In January, the Defense Department released a list of military installations around the country that were threatened by the effects of climate change. The Washington Navy Yard was one of 19 the Navy identified as being at risk of recurrent flooding. Others include facilities in Key West, San Diego, Pearl Harbor and Guam.

“The Navy’s been at the forefront of paying attention to these issues, and that’s as it should be,” said John Conger, who was assistant secretary of defense for energy, installations and environment under President Barack Obama and now directs the Center for Climate & Security. Compared with the climate risk facing other branches of the military, he said, “the Navy’s got the biggest problem.”

The Navy has been public about the threats if faces from climate change. In 2017, the facilities command published a “handbook” for climate change resilience and adaptation, instructing Navy planners to “identify and assess adaptation action alternatives to manage potential impacts to current and planned infrastructure.”

Washington Risks

The wall proposal also demonstrates the threat that climate change poses to Washington itself, and the difficulty of responding to that challenge. The Navy Yard is less than two miles southeast of the U.S. Capitol, and just east of the stadium where the Washington Nationals play. The area is also home to new condominiums and office buildings, along with high-end shops and restaurants.

The Naval Facilities Engineering Command document, dated Feb. 27, 2018, and based on a flood risk management study prepared for the Navy by the U.S. Army Corps of Engineers, found that a so-called 10-year storm -- one with a 10 percent chance of happening in any given year -- would cause seven feet of flooding at the Navy Yard. A 100-year storm would bring 10.5 feet, and a 500-year storm 14 feet of flooding.

Those flood risks will only get worse. The study points out that sea levels are expected to increase 1.3 feet by 2035, and as much as 2.6 feet by 2065. It proposes five options to protect the Navy Yard; four of those options entail surrounding most of site with a permanent wall, as well as pump stations to move whatever water makes it over or around the wall.

Removable Panels

Robin O’Connell, director for sustainability and land use planning at the Naval Facilities Engineering Command, said in a statement that the proposals described in the document are recommendations for the Navy Installations Command to consider.

Among the advantages the study lists for building a flood wall around the complex are “aesthetic benefits (many types of facades for wall)” and “low maintenance needs.” It proposes a wall with two parts: a permanent 9.5-foot section, topped by removable panels that would rise to 14 feet above sea level.

The disadvantages include “high cost of construction,” “may block views” and “alters local hydrology” -- a reference to the fact that walls can increase the flood risk to neighboring properties, which in this case includes much of Washington’s Southeast waterfront.

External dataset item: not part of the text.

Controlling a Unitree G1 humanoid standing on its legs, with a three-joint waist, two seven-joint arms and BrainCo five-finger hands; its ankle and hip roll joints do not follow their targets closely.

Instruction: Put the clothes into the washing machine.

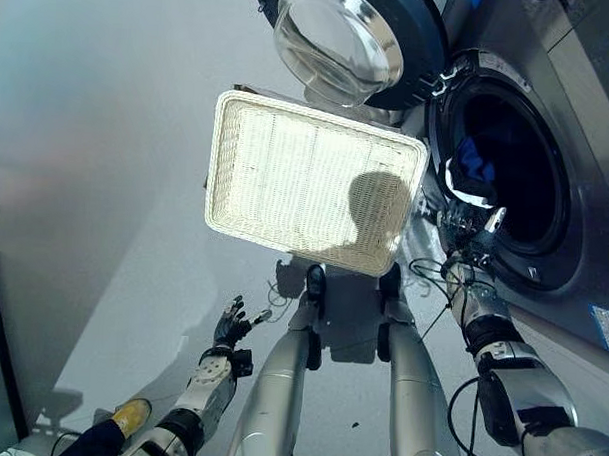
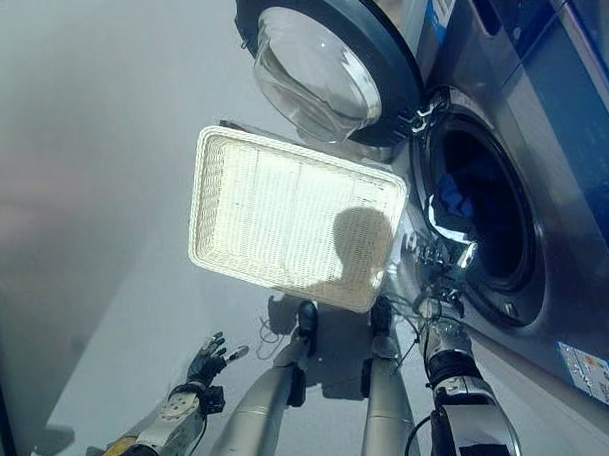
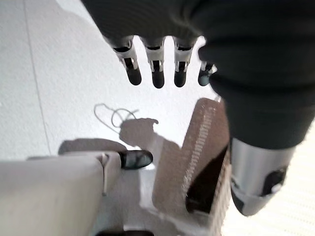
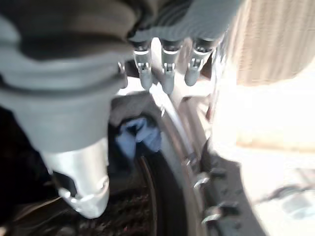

Larry Larson, a senior policy adviser with the Association of State Floodplain Managers, called it a “reasonable assumption” that a wall would make nearby structures more vulnerable to flooding. The important question, he said, is whether the Navy has analyzed what the impact would be to those other properties.

Building a flood wall around the Navy Yard would face “a lot of pushback,” according to Norman Jemal, a principal and senior vice president at Douglas Development, which is turning a nearby former Coast Guard building in a 450-unit apartment building.

“I don’t think it’s realistic,” Jemal said in a phone interview Friday. “If I could bet against it, I would.”

Asked whether he was concerned about the risk that climate change poses to his own company’s waterfront property, Jemal said that risk is too far in the future. “We’re not worried about the rising water,” he said.

If the Navy decided that a wall was too problematic, the study suggests its other options are limited. The only proposal that doesn’t involve a wall is to try to flood-proof existing buildings with a mix of waterproof doors and windows, elevating structures and other changes.

Among the disadvantages identified with that approach: “Property still flooded.”